Let’s face it: saving money in South Africa can be challenging. Inflation can eat away at your hard-earned cash; sometimes, it feels like your money isn’t working as hard as it could be. That’s why more and more people are looking at offshore investing. But with so many things to consider – taxes, regulations, and where to start – it can be overwhelming. Don’t worry; we’re here to break it down for you!
The best way to invest money in South Africa
Effective investment strategies in South Africa demand a deep understanding of your unique financial position as an investor. This means carefully weighing key factors such as risk tolerance, investment horizon, and financial goals to build a solid foundation for a sound investment plan that helps safeguard your position in South Africa.
Taking a holistic view of your financial position is essential. Advisors must consider investment returns, liabilities, tax implications, estate planning, and short-, medium-, and long-term objectives when advising on investments in South Africa.
Offshore investment from South Africa – paying attention to diversification
Global diversification is more appropriate for long-term investors. While South Africa offers a range of investment options, playing the field in international markets can help offset local risks. However, it’s important to note that quantity alone does not achieve diversification. True diversification involves selecting investments with minimal correlation to each other.

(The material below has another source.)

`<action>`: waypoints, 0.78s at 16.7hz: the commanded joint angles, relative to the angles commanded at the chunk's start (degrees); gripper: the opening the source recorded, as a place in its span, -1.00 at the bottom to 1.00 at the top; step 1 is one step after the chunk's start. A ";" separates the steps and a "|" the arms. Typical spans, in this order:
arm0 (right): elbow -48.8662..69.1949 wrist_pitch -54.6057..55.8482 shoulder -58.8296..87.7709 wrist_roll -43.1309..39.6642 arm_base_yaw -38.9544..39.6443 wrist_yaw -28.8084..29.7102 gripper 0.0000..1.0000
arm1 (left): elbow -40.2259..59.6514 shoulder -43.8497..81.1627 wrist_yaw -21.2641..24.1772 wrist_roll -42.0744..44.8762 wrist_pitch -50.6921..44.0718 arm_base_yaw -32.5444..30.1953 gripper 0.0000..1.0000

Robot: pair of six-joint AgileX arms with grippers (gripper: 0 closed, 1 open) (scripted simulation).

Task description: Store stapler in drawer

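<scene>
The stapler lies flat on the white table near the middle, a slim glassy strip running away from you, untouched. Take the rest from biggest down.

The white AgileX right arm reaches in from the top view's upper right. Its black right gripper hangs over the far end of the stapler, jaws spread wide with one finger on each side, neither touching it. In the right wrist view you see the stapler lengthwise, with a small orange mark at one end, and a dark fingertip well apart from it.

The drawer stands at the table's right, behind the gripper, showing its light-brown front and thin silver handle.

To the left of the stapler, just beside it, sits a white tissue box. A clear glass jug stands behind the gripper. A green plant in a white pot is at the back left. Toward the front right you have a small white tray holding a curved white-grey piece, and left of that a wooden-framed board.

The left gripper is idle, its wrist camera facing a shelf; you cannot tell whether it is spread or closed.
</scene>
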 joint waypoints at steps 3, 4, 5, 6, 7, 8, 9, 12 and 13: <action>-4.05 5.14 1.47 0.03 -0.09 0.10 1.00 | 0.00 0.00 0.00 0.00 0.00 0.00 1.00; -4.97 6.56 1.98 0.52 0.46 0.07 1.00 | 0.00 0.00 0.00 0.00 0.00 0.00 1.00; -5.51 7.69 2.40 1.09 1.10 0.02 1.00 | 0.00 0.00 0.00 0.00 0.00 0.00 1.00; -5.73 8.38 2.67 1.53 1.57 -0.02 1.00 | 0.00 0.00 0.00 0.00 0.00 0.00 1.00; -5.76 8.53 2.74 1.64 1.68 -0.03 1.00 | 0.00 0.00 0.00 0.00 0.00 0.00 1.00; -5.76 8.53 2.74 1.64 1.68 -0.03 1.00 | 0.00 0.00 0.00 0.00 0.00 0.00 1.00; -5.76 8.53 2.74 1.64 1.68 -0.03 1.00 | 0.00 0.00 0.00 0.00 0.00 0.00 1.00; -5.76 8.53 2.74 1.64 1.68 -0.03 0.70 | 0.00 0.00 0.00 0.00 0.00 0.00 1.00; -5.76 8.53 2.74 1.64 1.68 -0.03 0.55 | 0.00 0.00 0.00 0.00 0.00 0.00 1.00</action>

Why is global diversification important when investing offshore from South Africa? Here’s a simple analogy: imagine putting all your money into one basket. If that basket drops, so does your money. That’s why diversifying your investments is so important. Global diversification means spreading your investments across different countries and markets. Instead of investing your money in South African companies, you invest in businesses worldwide.
What does this do?
- Reduces risk: If one country’s economy isn’t doing well, your investments in other countries might be acceptable.

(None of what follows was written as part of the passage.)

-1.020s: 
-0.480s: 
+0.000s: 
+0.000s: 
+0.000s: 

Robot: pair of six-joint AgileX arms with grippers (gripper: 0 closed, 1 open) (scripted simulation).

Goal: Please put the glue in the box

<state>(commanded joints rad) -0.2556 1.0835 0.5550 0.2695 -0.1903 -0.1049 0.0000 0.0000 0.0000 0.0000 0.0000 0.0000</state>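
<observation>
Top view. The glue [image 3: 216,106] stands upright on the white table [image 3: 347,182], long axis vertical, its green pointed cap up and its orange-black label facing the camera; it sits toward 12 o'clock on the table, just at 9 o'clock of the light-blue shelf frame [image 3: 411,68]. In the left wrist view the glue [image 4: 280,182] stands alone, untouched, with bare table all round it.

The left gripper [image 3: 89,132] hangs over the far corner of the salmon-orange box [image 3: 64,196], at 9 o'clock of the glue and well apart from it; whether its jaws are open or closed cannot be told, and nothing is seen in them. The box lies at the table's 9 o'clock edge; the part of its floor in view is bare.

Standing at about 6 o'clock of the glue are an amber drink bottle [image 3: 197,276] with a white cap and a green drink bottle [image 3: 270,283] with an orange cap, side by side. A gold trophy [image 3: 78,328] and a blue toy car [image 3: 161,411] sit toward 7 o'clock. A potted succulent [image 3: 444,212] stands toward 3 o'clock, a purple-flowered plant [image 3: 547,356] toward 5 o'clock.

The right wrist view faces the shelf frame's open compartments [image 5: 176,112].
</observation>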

- Access to global growth: You can tap into the development of economies worldwide.
- Currency diversification: Investing in different currencies can protect you from the ups and downs of the Rand.

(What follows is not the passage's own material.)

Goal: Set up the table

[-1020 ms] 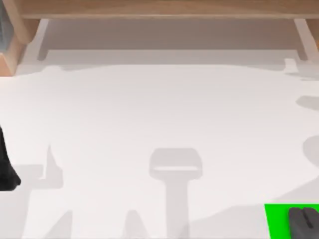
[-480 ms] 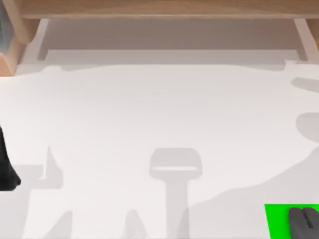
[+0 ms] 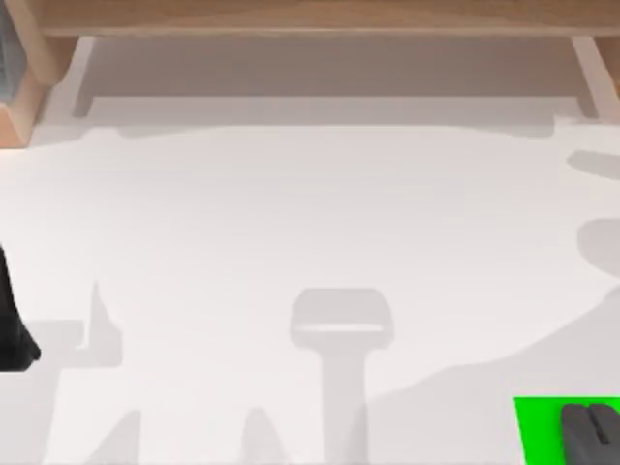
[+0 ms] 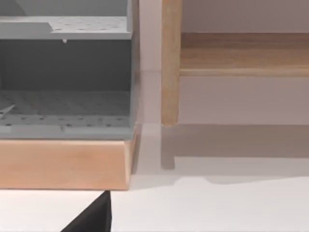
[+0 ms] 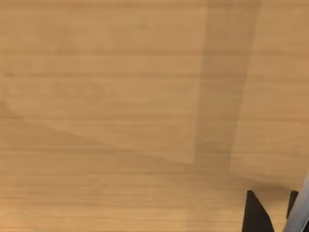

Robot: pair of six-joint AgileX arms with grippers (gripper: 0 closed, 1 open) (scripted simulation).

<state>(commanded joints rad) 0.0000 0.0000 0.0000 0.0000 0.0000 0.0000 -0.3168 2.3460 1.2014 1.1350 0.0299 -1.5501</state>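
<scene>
Table (image 3: 291, 223) takes up nearly the whole top view: white matte surface, tan wooden rim (image 3: 310, 15) along the far edge, nothing laid out on the white surface yet. The single marker on it is a green square patch (image 3: 542, 426) at the near right corner, with a dark grey object (image 3: 589, 433) sitting on it; can't tell what that object is. Judging by this, setup is barely started, if at all: no place settings visible, everything is left to do. Left arm (image 3: 12, 329) is a dark shape at the table's left edge; its wrist view faces a grey perforated rack (image 4: 65, 111) on a wooden base (image 4: 63, 164), jaw state can't be told. Right gripper (image 5: 270, 212) shows dark fingertips (image 5: 253, 215) over plain wood surface (image 5: 120, 96); open or closed, can't tell either.
</scene>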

For example, let’s say you invest in South African mining companies. If the price of gold drops, your investments will take a hit. But if you also have investments in tech companies in the US, you might still make money even if gold prices are down.
Offshore investing from South Africa – strategic considerations
Investing offshore depends on various factors, including retirement plans, education costs for children, and the overall makeup of a client’s wealth. While Regulation 28 has relaxed restrictions on offshore investments for institutional investors, individual investors should still carefully consider their specific circumstances.
Balancing risk and return when investing offshore from South Africa
The pragmatic adage of “age in bonds” provides a basic framework for asset allocation. However, this principle should be adapted based on your individual risk tolerance and investment goals, and creating a customised portfolio is essential to meeting your specific investor needs.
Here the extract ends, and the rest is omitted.